* [Exercise aim]: When you transcribe the data below, reproduce every line exactly and leave each picture out.

* [Data below]:
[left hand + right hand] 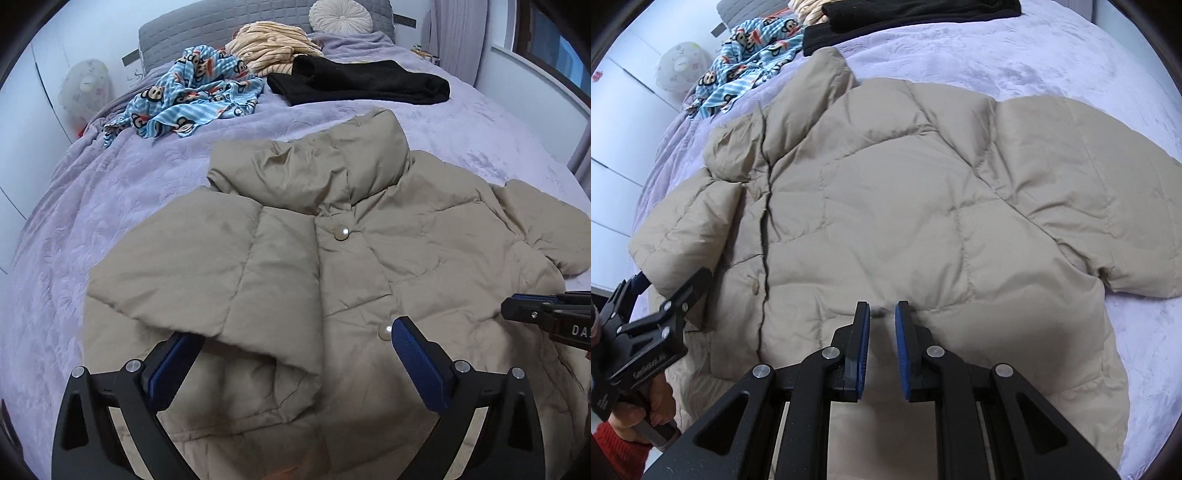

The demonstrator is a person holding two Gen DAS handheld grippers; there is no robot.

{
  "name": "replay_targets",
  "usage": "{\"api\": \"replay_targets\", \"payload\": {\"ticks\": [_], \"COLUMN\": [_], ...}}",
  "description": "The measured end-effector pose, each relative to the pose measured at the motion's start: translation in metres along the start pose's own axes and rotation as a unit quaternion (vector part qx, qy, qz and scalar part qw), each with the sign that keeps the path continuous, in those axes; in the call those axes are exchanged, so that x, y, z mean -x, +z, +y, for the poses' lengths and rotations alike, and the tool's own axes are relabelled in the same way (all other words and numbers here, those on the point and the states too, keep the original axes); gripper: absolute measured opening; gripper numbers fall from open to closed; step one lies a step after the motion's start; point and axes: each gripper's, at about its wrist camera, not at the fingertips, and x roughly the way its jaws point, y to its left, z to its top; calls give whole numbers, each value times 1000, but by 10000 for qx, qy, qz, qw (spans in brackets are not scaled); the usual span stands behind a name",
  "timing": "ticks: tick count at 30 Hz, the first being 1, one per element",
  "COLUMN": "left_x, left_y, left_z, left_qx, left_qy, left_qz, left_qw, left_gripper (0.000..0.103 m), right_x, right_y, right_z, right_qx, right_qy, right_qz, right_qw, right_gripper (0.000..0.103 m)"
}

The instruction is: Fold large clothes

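The puffy beige quilted jacket (886, 206) lies flat on the lavender bed (1052, 62); the left hand-held gripper (295, 354) hangs spread over its folded sleeve, which may spring back; the right hand-held gripper (882, 321), nearly pressed together, may pinch only slippery shell.

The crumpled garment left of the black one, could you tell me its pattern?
Light-blue stripes with cartoon monkey faces, clearest in the left wrist view.

You're in a home bedroom: a bed (110, 206) under a lilac blanket, a grey padded headboard (207, 29), a round cushion (340, 16), and loose clothes (192, 92).
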Motion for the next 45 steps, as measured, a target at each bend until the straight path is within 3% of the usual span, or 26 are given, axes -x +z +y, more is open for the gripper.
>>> {"api": "replay_targets", "payload": {"ticks": [1,3,5,6,9,10,12,15,17,19,20,22,23,24,25,26,27,28,30,32,34,36,38,40,43,45], "left_x": [10,24,34,36,26,20,6,-27,-52,-73,-80,-86,-86,-81,-74,-66,-61,-59,-60,-65,-72,-76,-72,-63,-38,-17], "left_y": [-4,-8,-16,-21,-32,-36,-44,-51,-51,-47,-43,-33,-29,-26,-22,-18,-16,-14,-12,-15,-16,-14,-13,-10,-8,-9], "left_z": [10,36,71,93,155,179,213,254,268,269,268,261,259,257,253,247,243,240,238,237,234,230,228,228,237,246], "left_qx": [107,361,681,916,1645,1961,2506,3364,3688,3814,3837,3744,3773,3800,3669,3457,3267,3103,2874,2747,2617,2572,2507,2374,2274,2274], "left_qy": [-63,-10,19,51,361,304,-130,-1113,-1661,-1935,-1939,-1849,-1956,-1833,-1645,-1431,-1225,-1056,-821,-759,-584,-444,-300,-121,336,417], "left_qz": [-52,-174,-199,-142,61,160,282,464,549,600,599,543,521,446,310,192,136,118,141,194,250,297,308,345,179,6], "left_qw": [9999,9992,9975,9957,9857,9800,9676,9340,9129,9019,9009,9070,9037,9055,9151,9272,9371,9447,9542,9583,9631,9649,9671,9707,9730,9729], "left_gripper": [101,101,101,101,101,101,101,101,101,101,97,49,23,23,23,19,19,19,19,19,19,20,20,25,54,56], "right_x": [1,6,14,18,21,19,11,-7,-16,-26,-32,-44,-48,-51,-50,-47,-42,-38,-31,-37,-55,-74,-76,-71,-62,-47], "right_y": [3,7,8,9,7,5,-3,-15,-15,-7,-4,8,12,19,25,34,45,54,62,59,48,34,28,27,20,16], "right_z": [8,26,50,65,123,140,184,233,250,260,260,260,261,255,247,234,213,193,143,94,47,21,12,16,20,19], "right_qx": [92,333,651,869,1725,1963,2634,3435,3640,3694,3690,3653,3634,3572,3428,3163,2708,2246,1293,326,-698,-1251,-1476,-1295,-1041,-906], "right_qy": [12,42,79,99,145,148,-7,-230,-235,-384,-457,-611,-673,-730,-719,-620,-441,-266,98,384,755,998,1222,1172,1119,1013], "right_qz": [-7,-79,-271,-418,-633,-687,-817,-960,-1032,-1109,-1094,-1050,-1041,-1043,-1101,-1115,-1072,-1083,-1086,-886,-504,-271,-245,-148,202,229], "right_qw": [10000,9994,9975,9953,9829,9780,9612,9340,9254,9218,9218,9229,9233,9253,9302,9400,9556,9680,9856,9948,9934,9867,9812,9845,9880,9905], "right_gripper": [17,32,78,82,82,82,82,82,82,82,82,82,82,82,69,32,14,9,9,9,9,9,8,8,18,22]}}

* [Response for this exercise]:
[left hand + right hand] 

The demonstrator is a person holding two Gen DAS handheld grippers; there is no robot.

{
  "name": "replay_targets",
  "usage": "{\"api\": \"replay_targets\", \"payload\": {\"ticks\": [_], \"COLUMN\": [_], ...}}",
  "description": "The measured end-effector pose, each relative to the pose measured at the motion's start: translation in metres along the start pose's own axes and rotation as a unit quaternion (vector part qx, qy, qz and scalar part qw), each with the sign that keeps the path continuous, in those axes; in the call those axes are exchanged, so that x, y, z mean -x, +z, +y, for the poses' lengths and rotations alike, and the tool's own axes are relabelled in the same way (all other words and numbers here, those on the point and the states too, keep the original axes); gripper: absolute measured opening; gripper numbers fall from open to closed; step one lies a step after the motion's start; point and axes: each gripper's, at about its wrist camera, not at the fingertips, and x roughly the way its jaws point, y to its left, z to its top; calls give whole numbers, each value times 1000, but by 10000 for qx, qy, qz, qw (spans in brackets are not scaled); the usual span stands behind a name",
  "timing": "ticks: tick count at 30 Hz, the first being 1, one per element",
  "COLUMN": "left_x, left_y, left_z, left_qx, left_qy, left_qz, left_qw, left_gripper (0.000..0.103 m), right_x, right_y, right_z, right_qx, right_qy, right_qz, right_qw, right_gripper (0.000..0.103 m)"
}

The instruction is: Fold large clothes

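The puffy beige quilted jacket (886, 206) lies flat on the lavender bed (1052, 62); the left hand-held gripper (295, 354) hangs spread over its folded sleeve, which may spring back; the right hand-held gripper (882, 321), nearly pressed together, may pinch only slippery shell.

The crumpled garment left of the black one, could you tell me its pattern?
Light-blue stripes with cartoon monkey faces, clearest in the left wrist view.

You're in a home bedroom: a bed (110, 206) under a lilac blanket, a grey padded headboard (207, 29), a round cushion (340, 16), and loose clothes (192, 92).
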Motion for the next 45 steps, as measured, a target at each bend until the straight path is within 3% of the usual span, or 26 are given, axes -x +z +y, more is open for the gripper.
>>> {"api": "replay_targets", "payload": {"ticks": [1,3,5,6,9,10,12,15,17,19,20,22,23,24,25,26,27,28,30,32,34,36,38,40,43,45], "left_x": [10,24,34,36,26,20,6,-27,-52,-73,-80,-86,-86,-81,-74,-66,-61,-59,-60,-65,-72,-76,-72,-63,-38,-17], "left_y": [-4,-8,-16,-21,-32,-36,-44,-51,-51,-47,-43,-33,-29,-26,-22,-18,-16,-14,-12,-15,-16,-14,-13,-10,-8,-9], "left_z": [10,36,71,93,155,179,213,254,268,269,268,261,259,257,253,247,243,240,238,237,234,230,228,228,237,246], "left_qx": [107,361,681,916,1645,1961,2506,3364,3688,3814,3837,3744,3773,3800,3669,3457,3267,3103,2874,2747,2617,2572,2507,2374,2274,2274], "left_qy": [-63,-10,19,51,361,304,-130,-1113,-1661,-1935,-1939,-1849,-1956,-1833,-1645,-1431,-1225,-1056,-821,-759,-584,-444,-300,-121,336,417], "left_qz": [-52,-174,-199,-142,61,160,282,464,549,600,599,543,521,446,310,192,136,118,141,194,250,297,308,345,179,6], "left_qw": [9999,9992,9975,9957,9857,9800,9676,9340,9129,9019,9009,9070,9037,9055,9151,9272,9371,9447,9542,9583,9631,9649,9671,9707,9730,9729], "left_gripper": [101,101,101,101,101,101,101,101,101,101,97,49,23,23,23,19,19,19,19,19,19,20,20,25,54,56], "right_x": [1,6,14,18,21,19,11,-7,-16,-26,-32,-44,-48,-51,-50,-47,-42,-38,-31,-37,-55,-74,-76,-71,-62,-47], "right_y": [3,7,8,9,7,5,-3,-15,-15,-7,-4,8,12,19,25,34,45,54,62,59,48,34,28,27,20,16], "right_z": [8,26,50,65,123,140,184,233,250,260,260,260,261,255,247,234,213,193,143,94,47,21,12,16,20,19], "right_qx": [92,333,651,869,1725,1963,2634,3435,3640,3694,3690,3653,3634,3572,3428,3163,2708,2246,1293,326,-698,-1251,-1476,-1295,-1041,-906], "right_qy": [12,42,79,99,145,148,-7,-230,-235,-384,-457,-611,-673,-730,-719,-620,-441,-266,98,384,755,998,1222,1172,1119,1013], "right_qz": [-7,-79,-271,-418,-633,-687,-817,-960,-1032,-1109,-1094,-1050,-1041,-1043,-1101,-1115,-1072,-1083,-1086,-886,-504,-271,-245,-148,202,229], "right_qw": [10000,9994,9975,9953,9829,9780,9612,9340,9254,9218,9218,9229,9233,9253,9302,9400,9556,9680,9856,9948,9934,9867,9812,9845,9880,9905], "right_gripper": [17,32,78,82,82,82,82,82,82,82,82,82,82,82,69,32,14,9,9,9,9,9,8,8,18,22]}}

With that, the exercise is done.